Dave Gary
Comet C/2021 A1 Leonard 10/16/2021 ~06:30
The following description taken from Sky&Telescope weekly update:
Senior research specialist Greg Leonard at Mt. Lemmon Observatory discovered the 19th-magnitude speck on January 3, 2021, exactly one year before perihelion. Orbital calculations revealed that the object had spent the last 35,000 years wending its way sunward after reaching aphelion at the chilling distance of around 3,500 a.u. Comet Leonard will pass nearest the Sun again on January 3, 2022, at 0.62 a.u. Two weeks before that on December 12th, it makes its closest approach to Earth at 34.9 million kilometers.

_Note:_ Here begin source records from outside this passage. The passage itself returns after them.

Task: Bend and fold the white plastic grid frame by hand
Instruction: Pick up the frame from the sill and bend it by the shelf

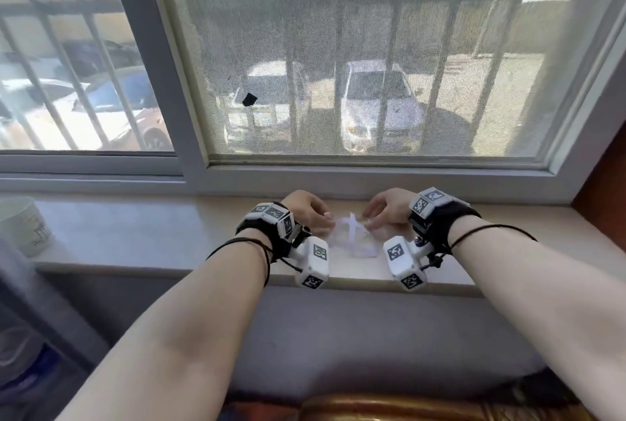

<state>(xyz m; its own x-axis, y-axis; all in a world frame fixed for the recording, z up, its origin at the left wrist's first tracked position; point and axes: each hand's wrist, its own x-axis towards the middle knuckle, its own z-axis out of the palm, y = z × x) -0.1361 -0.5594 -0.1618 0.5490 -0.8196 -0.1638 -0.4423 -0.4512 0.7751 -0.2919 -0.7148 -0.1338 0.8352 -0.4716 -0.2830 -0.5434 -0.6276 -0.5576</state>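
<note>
**Grid frame pinched at both ends on the window sill**

White plastic grid frame (pixel 352 234) lies on the pale window sill (pixel 152 234), just below the screened window (pixel 366 58), with a crossed strip standing up from it between your two hands. Your left hand (pixel 306 212) has fingers curled down, pinching the frame's left edge; your right hand (pixel 386 212) mirrors it, fingertips closed on the right edge. Both wrists, wearing marker-covered bands, are cocked upward, and both forearms reach in from the near side of the sill. To fold it well, you would likely keep the pinches close to the crease line and bring the edges together evenly, easing the pressure so the thin strips bend rather than snap. A paper cup (pixel 23 227) stands far left of the frame.
</note>
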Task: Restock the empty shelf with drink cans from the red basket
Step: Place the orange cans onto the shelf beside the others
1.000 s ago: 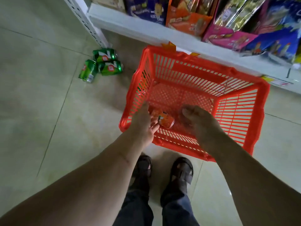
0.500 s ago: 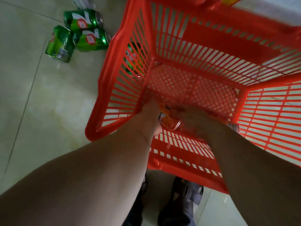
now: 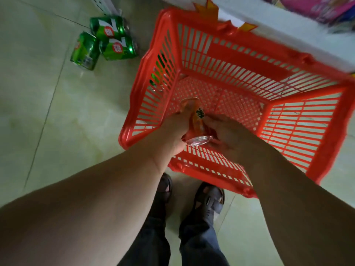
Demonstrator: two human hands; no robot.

Magnitude estimates for comets are a little different than magnitude estimates for other celestial objects; for example, stars, planets, Moon, Sun. This description, taken from the web page "Light Curve of Hale-Bopp", makes these types of estimates much more clear:
General Concepts
The first step in obtaining a light curve of a comet is to obtain a series of estimates of the comet's brightness, the integrated brightness of the comet's head or coma. For relatively bright comets like Hale-Bopp, these estimates are typically made by (amateur) visual observers, who compare the comet's head to defocused stars of known brightness. The stars are defocused because the comet's head has size whereas, the stars are points of light. An observer defocuses the stars until they match the size of the comet's head. Then the relative brightness of the comet is determined by comparing the comet's brightness with the defocused comparison stars. The result is a magnitude estimate of the comet, the observed magnitude. [The brightness of stars is also expressed in magnitudes. The smaller the magnitude, the brighter the object. The brightest star in the sky, Sirius, is magnitude -1.5. Polaris, the pole star is about magnitude 2. Jupiter is about -2, and the faintest stars that can typically be seen with the naked eye (in very dark skies away from the city) are roughly magnitude 6-7. In contrast, the full Moon is about magnitude -13 and the Sun is approximately -26! A one magnitude change amounts to a factor of 2.5 in brightness. A five magnitude change is a factor of 100 in brightness.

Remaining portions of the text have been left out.